For this exercise, transcribe the records below without changing a word.

═════ PROVIDED RECORDS

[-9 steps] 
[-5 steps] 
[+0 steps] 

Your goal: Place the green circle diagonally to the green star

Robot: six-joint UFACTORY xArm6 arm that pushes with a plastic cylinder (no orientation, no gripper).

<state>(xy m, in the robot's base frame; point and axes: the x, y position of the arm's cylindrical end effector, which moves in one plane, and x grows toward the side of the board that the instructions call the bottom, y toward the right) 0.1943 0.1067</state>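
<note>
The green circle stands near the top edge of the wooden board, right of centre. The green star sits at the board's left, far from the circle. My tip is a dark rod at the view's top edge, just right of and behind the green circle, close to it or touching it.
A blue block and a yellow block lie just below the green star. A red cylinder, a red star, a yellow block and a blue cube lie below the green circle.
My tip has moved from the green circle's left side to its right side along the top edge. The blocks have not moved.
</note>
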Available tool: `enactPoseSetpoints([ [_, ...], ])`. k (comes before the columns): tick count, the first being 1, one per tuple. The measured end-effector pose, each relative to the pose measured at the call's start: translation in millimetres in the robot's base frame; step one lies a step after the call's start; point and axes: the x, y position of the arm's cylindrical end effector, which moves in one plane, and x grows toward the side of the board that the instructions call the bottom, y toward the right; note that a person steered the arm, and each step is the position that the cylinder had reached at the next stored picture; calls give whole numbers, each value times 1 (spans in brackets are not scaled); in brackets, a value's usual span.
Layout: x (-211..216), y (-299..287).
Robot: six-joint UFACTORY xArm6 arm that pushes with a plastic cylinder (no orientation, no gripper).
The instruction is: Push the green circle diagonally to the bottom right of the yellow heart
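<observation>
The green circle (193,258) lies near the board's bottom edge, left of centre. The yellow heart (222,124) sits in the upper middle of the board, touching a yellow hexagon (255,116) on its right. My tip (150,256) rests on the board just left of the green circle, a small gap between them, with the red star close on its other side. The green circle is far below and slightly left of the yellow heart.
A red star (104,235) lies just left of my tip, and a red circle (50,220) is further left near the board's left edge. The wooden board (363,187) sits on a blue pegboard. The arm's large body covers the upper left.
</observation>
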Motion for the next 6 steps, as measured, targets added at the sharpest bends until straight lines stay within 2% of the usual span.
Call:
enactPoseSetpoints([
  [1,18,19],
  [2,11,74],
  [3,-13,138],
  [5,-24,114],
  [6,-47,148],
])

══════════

→ SOLUTION FOR THIS EXERCISE:
[-9 steps] 
[-5 steps] 
[+0 steps] 

Your goal: Place the green circle diagonally to the green star

Robot: six-joint UFACTORY xArm6 arm that pushes with a plastic cylinder (no orientation, no gripper).

<state>(xy m, in the robot's base frame; point and axes: the x, y position of the arm's cylindrical end effector, which moves in one plane, and x grows toward the side of the board that the instructions call the bottom, y toward the right) 0.1943 0.1067</state>
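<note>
The green circle stands near the top edge of the wooden board, right of centre. The green star sits at the board's left, far from the circle. My tip is a dark rod at the view's top edge, just right of and behind the green circle, close to it or touching it.
A blue block and a yellow block lie just below the green star. A red cylinder, a red star, a yellow block and a blue cube lie below the green circle.
My tip has moved from the green circle's left side to its right side along the top edge. The blocks have not moved.
</note>
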Available tool: `enactPoseSetpoints([ [_, ...], ])`. k (comes before the columns): tick count, the first being 1, one per tuple. The measured end-effector pose, each relative to the pose measured at the call's start: translation in millimetres in the robot's base frame; step one lies a step after the call's start; point and axes: the x, y position of the arm's cylindrical end effector, which moves in one plane, and x grows toward the side of the board that the instructions call the bottom, y toward the right; note that a person steered the arm, and each step is the position that the cylinder had reached at the next stored picture; calls give whole numbers, each value times 1 (spans in brackets are not scaled); in brackets, a value's usual span.
Layout: x (-211..216), y (-299..287).
Robot: six-joint UFACTORY xArm6 arm that pushes with a plastic cylinder (no orientation, no gripper).
The instruction is: Push the green circle diagonally to the bottom right of the yellow heart
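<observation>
The green circle (193,258) lies near the board's bottom edge, left of centre. The yellow heart (222,124) sits in the upper middle of the board, touching a yellow hexagon (255,116) on its right. My tip (150,256) rests on the board just left of the green circle, a small gap between them, with the red star close on its other side. The green circle is far below and slightly left of the yellow heart.
A red star (104,235) lies just left of my tip, and a red circle (50,220) is further left near the board's left edge. The wooden board (363,187) sits on a blue pegboard. The arm's large body covers the upper left.
</observation>
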Motion for the next 6 steps, as measured, targets added at the sharpest bends until straight lines stay within 2% of the usual span.
Call:
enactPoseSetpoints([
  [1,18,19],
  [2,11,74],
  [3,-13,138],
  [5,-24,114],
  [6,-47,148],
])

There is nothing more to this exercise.